Me Roger OUEGNIN confond ses détracteurs

Me Roger OUEGNIN peut expliquer a qui il veut son exploit de Conakry, il a raison de le faire. Dans le carré ivoirien, on avait commencé à oublier qu’il est le dernier de la race des dinosaures qui ont le secret d’avancer quand les temps sont durs. Il était au devant de l’expédition punitive de Conakry, après le crime de lèse-majesté des gens de Kaloum qui avaient naïvement cru ici à Abidjan qu’ils pouvaient ébranler un « routard » du continent. Il a su parler à ses gosses, de leur responsabilité et de la nécessité de défendre la notoriété de l’ASEC en Afrique. Il leur a parlé de la grandeur de l’ASEC, seule formation subsaharienne à rivaliser tous les ans avec les clubs maghrébins dans le carré final de la ligue des champions. C’est cela, être un club leader dans un pays. D’aucuns ont pensé que le leadership se proclamait dans les journaux. On a pourfendu ces temps-ci le président du conseil d’Administration de l’ASEC pour son omniprésence et sa main mise sur le football ivoirien. Et pendant qu’on le descendait en flamme dans les journaux, lui, cherchait les voies et moyens de continuer la ligue des champions. Au résultat, tous les autres clubs sont sortis de la compétition sauf l’ASEC. Ouégnin a opposé à ses détracteurs, qui pensent qu’il régente injustement et anormalement le football. , la réalité du terrain. Car pendant que qu’ils parlent et tentent de combattre son hégémonie par les mots, lui accroît le prestige déjà établi de l’ASEC à travers les résultats. En sport précisément, il n’y a pas d’hégémonie sans valeur et tous ceux qui s’imposent par le travail mérite toujours respect et considération.

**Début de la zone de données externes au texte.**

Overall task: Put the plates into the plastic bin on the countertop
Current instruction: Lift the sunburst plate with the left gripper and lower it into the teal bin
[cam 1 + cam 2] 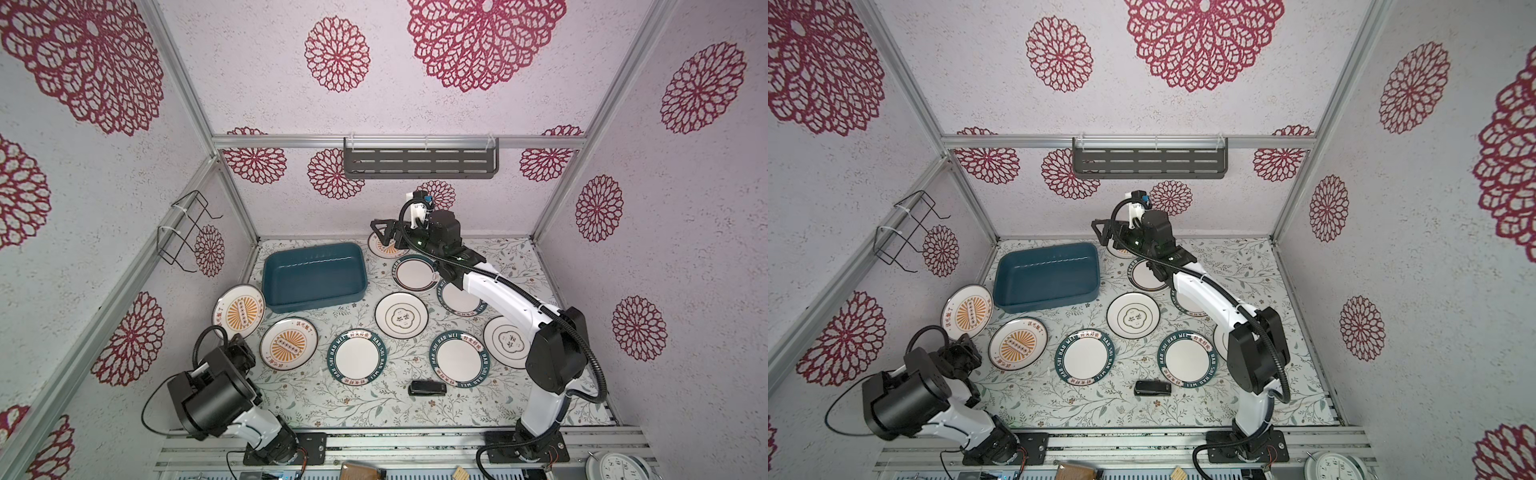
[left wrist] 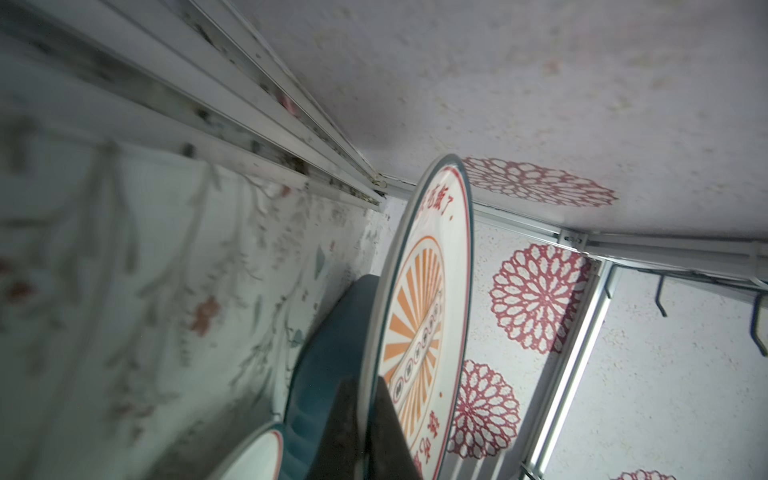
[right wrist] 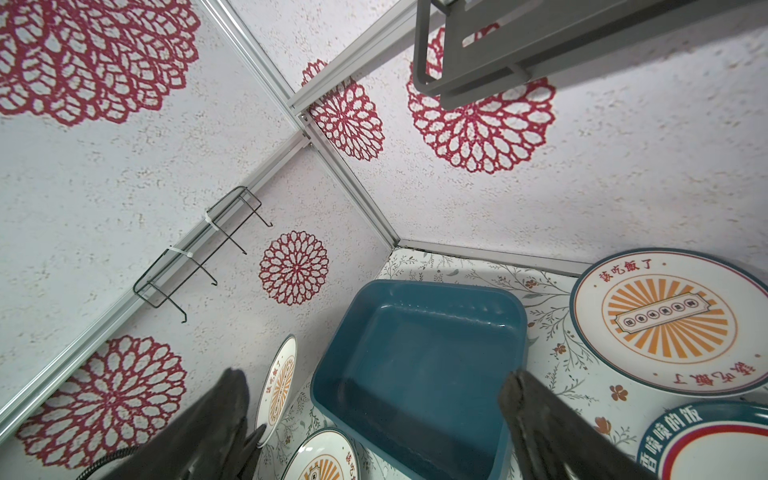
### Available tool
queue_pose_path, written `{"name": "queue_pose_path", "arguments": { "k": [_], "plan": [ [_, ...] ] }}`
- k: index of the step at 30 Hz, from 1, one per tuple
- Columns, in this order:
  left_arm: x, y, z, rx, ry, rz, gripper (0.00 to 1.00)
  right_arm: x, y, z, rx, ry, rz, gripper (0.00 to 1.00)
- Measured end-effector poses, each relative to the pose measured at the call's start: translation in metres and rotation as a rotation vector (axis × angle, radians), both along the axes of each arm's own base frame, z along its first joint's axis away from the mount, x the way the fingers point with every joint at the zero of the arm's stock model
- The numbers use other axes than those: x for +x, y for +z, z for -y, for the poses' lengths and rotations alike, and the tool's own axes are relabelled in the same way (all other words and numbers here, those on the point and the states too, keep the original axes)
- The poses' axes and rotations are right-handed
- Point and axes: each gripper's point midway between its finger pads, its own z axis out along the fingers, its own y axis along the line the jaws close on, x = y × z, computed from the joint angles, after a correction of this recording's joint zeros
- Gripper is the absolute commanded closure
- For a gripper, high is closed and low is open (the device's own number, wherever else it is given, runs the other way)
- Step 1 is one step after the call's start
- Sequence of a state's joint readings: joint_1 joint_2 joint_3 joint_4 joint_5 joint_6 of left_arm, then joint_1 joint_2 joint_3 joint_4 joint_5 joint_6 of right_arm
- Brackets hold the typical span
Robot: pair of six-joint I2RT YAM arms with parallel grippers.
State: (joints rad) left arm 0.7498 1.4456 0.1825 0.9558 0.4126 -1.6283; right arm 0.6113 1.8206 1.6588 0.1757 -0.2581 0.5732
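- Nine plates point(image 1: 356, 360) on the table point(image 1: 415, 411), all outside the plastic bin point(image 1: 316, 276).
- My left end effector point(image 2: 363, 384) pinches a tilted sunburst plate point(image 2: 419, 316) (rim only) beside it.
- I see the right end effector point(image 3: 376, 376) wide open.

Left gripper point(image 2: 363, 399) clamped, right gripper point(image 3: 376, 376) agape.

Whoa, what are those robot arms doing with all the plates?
The left gripper pinches the rim of an orange sunburst plate, tilted up beside the blue bin. The bin is empty. The right gripper hangs open at the back, near the bin. The other plates lie on the countertop.
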Motion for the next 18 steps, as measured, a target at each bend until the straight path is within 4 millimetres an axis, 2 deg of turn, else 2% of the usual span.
{"name": "queue_pose_path", "arguments": {
  "k": [3,6,8,10,12,14,18],
  "plan": [
    [0.025,0.046,0.01,0.098,-0.083,-0.04,0.97,0.0,-0.002,0.0,-0.007,-0.001,0.0,0.01],
    [0.044,0.109,0.021,0.226,-0.173,-0.043,1.0,0.001,-0.01,0.001,-0.016,-0.004,-0.013,0.01],
    [0.055,0.134,0.029,0.272,-0.256,-0.04,1.0,0.002,-0.018,0.003,-0.025,-0.008,-0.026,0.01],
    [0.067,0.137,0.038,0.284,-0.338,-0.072,1.0,0.003,-0.022,0.006,-0.031,-0.013,-0.034,0.01],
    [0.079,0.126,0.051,0.272,-0.42,-0.139,1.0,0.007,-0.024,0.01,-0.033,-0.023,-0.038,0.01],
    [0.091,0.112,0.072,0.27,-0.533,-0.222,1.0,0.011,-0.024,0.016,-0.033,-0.037,-0.038,0.01],
    [0.111,0.104,0.095,0.283,-0.684,-0.319,1.0,0.011,-0.029,0.032,-0.041,-0.075,-0.047,0.01]
  ]
}}
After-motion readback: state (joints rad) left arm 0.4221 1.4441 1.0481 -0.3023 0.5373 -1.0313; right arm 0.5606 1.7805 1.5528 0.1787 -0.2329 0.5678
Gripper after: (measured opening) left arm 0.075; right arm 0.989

En Allemagne, si rien ne se décide dans le domaine du football sans l’avis du Bayern Munich et son emblématique président Franz Becken Baeur, c’est parce que le club bavarois est, du point de vue des résultats sportifs, un interlocuteur respectable. En Italie, si on écoute l’AC Milan de Silvio Berlusconi, ce sont surtout pour ses résultats. Idem pour le Real qui représente ce que l’Espagne a produit de mieux en matière de notoriété footballistique. Ici, ceux qui attaquent régulièrement le président de l’ASEC devraient plutôt faire attention à son souci de faire des résultats. Car il n’y a que ça qui compte.